Assignment: Transcribe word for word the lines below from the line with "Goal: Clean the" through the line with "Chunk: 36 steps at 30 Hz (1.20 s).", ends included.

Materials provided:
+ + + +

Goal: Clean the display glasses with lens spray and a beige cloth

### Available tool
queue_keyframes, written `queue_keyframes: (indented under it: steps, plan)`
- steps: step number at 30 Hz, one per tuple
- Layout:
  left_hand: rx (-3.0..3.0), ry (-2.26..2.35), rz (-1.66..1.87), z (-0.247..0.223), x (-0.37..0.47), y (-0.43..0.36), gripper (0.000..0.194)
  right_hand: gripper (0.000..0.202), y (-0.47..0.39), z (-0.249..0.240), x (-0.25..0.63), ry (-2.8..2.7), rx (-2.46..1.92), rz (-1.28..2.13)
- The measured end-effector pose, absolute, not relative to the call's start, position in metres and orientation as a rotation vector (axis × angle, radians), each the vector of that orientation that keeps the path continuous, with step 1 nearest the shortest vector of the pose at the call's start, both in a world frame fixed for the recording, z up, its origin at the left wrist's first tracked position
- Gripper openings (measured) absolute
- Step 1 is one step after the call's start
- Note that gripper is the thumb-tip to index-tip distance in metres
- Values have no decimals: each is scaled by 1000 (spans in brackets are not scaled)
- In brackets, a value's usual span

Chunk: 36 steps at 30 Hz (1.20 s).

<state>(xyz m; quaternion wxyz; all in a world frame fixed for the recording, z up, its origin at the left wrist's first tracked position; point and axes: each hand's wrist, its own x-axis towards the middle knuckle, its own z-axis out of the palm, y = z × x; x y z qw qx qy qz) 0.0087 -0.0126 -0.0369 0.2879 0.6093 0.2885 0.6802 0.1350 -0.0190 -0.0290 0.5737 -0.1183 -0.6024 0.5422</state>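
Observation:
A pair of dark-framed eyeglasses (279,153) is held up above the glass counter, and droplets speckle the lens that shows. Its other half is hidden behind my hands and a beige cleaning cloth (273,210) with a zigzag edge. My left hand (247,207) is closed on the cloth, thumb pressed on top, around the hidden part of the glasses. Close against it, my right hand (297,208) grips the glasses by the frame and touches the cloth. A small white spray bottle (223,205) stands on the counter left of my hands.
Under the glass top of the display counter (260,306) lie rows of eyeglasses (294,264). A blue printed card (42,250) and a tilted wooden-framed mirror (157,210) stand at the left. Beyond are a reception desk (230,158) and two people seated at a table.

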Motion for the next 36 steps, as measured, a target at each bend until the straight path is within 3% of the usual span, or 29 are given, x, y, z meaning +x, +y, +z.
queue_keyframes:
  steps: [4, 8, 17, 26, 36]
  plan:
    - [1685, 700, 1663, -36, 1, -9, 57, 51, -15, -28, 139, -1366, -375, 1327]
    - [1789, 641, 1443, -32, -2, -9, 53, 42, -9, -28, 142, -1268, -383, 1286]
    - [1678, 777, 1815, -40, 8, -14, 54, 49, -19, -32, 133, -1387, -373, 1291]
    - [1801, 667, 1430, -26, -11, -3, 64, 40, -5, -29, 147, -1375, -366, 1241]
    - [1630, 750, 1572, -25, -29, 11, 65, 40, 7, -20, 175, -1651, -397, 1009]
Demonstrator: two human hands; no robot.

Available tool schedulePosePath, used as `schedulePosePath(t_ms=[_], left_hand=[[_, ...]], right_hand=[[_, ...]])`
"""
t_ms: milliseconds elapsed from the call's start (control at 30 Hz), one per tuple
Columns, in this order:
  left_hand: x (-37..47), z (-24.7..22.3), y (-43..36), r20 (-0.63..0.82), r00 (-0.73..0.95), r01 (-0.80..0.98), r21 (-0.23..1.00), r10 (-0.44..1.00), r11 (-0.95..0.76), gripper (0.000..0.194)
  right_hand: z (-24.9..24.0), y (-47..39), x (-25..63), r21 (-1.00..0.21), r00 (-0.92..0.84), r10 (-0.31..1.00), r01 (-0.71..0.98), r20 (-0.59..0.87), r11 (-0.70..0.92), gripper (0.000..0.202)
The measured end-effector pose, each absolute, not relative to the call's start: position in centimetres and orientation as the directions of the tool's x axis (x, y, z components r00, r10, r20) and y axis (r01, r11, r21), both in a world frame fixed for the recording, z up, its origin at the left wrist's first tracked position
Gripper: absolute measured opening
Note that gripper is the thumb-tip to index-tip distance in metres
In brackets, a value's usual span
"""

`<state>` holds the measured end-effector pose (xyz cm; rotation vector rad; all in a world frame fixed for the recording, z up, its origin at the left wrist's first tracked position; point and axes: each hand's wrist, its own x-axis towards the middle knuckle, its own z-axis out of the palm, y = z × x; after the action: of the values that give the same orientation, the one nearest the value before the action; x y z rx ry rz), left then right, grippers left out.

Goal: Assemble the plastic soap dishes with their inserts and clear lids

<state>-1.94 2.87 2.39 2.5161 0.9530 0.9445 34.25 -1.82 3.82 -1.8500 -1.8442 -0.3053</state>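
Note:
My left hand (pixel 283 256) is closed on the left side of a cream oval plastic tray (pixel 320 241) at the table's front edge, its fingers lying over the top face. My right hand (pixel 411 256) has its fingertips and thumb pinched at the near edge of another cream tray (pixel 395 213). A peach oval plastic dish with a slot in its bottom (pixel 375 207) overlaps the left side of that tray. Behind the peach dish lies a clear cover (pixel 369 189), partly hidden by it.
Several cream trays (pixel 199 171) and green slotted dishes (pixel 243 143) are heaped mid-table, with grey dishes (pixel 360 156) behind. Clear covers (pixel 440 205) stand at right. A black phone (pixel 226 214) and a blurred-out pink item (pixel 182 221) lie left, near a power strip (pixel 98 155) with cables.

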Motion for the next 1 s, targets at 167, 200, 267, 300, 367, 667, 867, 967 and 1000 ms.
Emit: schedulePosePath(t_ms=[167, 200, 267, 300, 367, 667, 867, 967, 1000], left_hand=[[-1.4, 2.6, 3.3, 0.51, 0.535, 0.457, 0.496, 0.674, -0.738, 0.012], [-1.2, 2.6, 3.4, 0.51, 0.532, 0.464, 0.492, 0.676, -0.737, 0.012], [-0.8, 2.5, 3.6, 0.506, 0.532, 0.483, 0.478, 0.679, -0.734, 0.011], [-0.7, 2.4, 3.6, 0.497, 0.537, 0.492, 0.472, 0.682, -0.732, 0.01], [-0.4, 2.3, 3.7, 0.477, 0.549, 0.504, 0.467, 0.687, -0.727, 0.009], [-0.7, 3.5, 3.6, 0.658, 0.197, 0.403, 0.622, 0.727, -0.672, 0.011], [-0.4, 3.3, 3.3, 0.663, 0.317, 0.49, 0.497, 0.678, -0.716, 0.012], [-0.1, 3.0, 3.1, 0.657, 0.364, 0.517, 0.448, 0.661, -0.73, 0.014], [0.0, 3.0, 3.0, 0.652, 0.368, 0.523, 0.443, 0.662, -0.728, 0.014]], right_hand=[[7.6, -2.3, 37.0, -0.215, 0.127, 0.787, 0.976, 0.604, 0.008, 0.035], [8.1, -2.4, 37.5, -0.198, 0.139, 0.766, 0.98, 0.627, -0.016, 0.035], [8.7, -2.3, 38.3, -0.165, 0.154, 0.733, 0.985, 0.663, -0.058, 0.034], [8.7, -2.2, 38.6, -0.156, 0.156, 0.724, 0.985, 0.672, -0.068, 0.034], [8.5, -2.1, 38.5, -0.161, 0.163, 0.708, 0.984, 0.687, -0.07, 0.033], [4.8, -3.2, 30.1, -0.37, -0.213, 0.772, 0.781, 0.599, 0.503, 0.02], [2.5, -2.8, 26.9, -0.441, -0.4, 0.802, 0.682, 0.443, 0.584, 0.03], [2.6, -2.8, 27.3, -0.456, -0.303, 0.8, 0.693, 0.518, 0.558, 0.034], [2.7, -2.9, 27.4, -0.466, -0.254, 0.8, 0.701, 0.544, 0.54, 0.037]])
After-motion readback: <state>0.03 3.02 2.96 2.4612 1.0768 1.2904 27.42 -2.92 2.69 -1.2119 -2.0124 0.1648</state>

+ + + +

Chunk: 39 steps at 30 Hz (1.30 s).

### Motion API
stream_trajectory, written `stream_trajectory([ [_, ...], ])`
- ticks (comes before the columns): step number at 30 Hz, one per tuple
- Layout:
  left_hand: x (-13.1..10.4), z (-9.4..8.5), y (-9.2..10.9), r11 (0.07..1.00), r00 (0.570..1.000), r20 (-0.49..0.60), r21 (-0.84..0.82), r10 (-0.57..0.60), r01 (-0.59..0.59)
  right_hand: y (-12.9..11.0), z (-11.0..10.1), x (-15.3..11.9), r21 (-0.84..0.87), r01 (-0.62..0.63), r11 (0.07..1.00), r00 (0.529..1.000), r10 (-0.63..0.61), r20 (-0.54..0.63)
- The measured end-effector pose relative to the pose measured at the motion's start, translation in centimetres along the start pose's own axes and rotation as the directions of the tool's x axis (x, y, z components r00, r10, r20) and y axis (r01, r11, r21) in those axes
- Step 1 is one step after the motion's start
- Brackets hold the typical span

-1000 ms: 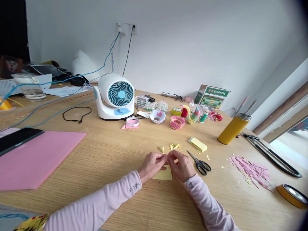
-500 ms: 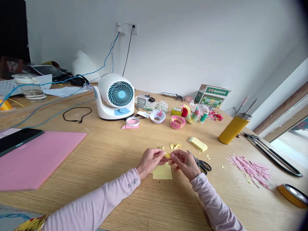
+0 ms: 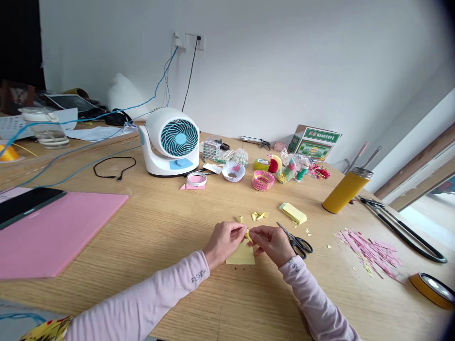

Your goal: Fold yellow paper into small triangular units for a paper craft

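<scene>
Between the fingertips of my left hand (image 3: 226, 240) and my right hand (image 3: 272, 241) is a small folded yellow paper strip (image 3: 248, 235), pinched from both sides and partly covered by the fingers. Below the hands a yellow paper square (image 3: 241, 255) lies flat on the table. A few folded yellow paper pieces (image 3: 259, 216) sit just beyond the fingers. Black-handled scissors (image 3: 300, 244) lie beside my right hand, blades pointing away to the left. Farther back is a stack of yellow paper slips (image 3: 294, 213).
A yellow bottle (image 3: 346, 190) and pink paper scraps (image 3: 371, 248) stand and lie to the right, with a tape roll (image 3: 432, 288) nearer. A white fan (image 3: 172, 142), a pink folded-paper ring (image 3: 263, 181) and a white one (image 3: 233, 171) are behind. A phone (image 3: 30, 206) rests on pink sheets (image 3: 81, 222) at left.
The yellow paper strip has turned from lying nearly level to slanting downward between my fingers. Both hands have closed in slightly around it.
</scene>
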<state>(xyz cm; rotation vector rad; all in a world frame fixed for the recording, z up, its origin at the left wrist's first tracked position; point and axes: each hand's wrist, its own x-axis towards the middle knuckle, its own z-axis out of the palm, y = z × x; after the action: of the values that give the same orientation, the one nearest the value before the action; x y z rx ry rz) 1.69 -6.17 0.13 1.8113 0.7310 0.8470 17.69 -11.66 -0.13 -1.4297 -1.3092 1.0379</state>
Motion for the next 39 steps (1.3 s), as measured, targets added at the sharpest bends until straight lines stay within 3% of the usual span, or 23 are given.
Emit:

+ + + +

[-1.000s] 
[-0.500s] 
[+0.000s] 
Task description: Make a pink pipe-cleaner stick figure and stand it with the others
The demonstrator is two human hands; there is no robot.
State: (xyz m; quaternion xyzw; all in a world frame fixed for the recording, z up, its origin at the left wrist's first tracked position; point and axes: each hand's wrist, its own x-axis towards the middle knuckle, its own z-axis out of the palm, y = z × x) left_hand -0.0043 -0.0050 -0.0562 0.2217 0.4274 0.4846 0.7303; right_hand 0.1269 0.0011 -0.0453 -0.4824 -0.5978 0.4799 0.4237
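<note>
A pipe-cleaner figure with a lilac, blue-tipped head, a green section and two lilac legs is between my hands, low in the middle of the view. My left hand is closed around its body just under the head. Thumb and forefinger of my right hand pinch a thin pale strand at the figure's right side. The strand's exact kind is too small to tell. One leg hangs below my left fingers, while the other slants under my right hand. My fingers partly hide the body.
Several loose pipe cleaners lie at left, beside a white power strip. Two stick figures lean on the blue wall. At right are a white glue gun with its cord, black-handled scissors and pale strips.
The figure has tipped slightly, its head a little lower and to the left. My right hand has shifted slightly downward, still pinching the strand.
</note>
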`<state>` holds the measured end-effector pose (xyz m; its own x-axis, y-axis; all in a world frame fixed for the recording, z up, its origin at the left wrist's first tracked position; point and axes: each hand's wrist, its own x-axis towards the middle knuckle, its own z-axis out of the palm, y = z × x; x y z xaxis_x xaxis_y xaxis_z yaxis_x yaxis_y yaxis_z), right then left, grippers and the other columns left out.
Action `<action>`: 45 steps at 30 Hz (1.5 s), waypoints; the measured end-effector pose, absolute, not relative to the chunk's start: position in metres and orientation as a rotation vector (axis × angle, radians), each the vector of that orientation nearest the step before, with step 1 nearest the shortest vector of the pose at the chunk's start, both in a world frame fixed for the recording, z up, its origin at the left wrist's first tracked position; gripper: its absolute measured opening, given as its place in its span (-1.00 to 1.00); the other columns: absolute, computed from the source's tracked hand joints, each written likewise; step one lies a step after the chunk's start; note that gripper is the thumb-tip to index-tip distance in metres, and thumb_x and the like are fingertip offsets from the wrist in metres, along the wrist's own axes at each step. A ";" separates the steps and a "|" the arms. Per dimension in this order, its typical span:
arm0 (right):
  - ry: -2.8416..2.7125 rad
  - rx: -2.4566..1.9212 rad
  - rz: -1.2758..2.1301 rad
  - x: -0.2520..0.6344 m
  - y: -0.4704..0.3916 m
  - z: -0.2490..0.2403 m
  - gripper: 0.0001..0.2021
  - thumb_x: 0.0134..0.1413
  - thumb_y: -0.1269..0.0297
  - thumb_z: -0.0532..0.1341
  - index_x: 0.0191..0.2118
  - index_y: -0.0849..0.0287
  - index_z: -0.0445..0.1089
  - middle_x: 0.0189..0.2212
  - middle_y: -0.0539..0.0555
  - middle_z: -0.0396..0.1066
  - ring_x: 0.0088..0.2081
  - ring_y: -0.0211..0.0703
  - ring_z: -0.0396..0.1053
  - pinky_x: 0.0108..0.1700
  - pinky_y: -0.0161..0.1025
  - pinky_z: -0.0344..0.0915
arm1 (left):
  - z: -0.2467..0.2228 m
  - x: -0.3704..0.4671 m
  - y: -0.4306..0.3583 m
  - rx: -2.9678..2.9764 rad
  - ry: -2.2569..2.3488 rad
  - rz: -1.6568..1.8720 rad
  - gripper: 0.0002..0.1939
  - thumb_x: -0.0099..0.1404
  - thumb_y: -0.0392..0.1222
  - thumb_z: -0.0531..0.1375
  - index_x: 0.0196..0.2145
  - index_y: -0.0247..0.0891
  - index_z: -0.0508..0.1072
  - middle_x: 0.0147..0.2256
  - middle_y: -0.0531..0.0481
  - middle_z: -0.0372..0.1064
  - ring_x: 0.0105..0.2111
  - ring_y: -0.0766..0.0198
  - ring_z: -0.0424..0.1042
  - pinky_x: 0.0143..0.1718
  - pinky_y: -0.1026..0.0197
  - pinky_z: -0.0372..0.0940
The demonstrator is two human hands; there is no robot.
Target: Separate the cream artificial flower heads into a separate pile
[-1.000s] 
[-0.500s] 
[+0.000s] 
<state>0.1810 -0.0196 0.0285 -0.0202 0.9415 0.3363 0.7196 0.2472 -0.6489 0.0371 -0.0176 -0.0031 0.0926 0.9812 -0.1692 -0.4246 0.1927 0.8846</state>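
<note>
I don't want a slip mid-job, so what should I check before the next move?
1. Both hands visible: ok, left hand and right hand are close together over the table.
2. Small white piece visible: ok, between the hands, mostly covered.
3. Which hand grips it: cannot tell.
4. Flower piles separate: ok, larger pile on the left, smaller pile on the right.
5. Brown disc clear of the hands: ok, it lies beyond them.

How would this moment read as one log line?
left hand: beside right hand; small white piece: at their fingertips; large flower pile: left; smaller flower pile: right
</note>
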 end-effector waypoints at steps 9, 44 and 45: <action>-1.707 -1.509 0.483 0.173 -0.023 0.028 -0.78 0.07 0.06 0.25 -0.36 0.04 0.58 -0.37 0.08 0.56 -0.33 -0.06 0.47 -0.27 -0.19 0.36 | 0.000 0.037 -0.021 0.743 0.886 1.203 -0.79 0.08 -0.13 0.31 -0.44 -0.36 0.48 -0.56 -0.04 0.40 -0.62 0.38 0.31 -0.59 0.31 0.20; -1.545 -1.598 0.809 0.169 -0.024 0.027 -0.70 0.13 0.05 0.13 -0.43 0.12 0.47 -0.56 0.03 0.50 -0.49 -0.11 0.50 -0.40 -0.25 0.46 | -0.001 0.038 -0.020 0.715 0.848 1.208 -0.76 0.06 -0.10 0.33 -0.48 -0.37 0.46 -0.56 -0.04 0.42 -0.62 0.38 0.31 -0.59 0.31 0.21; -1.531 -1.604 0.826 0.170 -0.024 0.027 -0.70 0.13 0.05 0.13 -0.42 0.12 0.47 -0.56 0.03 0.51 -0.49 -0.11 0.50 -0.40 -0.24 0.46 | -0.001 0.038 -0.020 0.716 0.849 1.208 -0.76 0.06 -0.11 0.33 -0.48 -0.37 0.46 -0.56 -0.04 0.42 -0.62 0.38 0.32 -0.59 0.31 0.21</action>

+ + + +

Answer below:
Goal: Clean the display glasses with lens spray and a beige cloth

### Available tool
queue_keyframes, written `queue_keyframes: (indented under it: steps, plan)`
- steps: step number at 30 Hz, one per tuple
- Layout:
  left_hand: rx (-3.0..3.0), ry (-2.26..2.35), rz (-1.66..1.87), z (-0.247..0.223), x (-0.37..0.47), y (-0.43..0.36), gripper (0.000..0.194)
  right_hand: gripper (0.000..0.202), y (-0.47..0.39), z (-0.249..0.240), x (-0.25..0.63), ry (-2.8..2.7), rx (-2.46..1.92), rz (-1.28..2.13)
- The measured end-effector pose, absolute, not relative to the call's start, position in metres and orientation as a rotation vector (axis × angle, radians), each the vector of that orientation that keeps the path continuous, with step 1 nearest the shortest vector of the pose at the call's start, both in a world frame fixed for the recording, z up, its origin at the left wrist's first tracked position
- Gripper openings (measured) absolute
- Step 1 is one step after the call's start
- Note that gripper is the thumb-tip to index-tip distance in metres
- Values have no decimals: each is scaled by 1000 (spans in brackets are not scaled)
- In brackets, a value's usual span

Chunk: 36 steps at 30 Hz (1.20 s).

This output completes the exercise.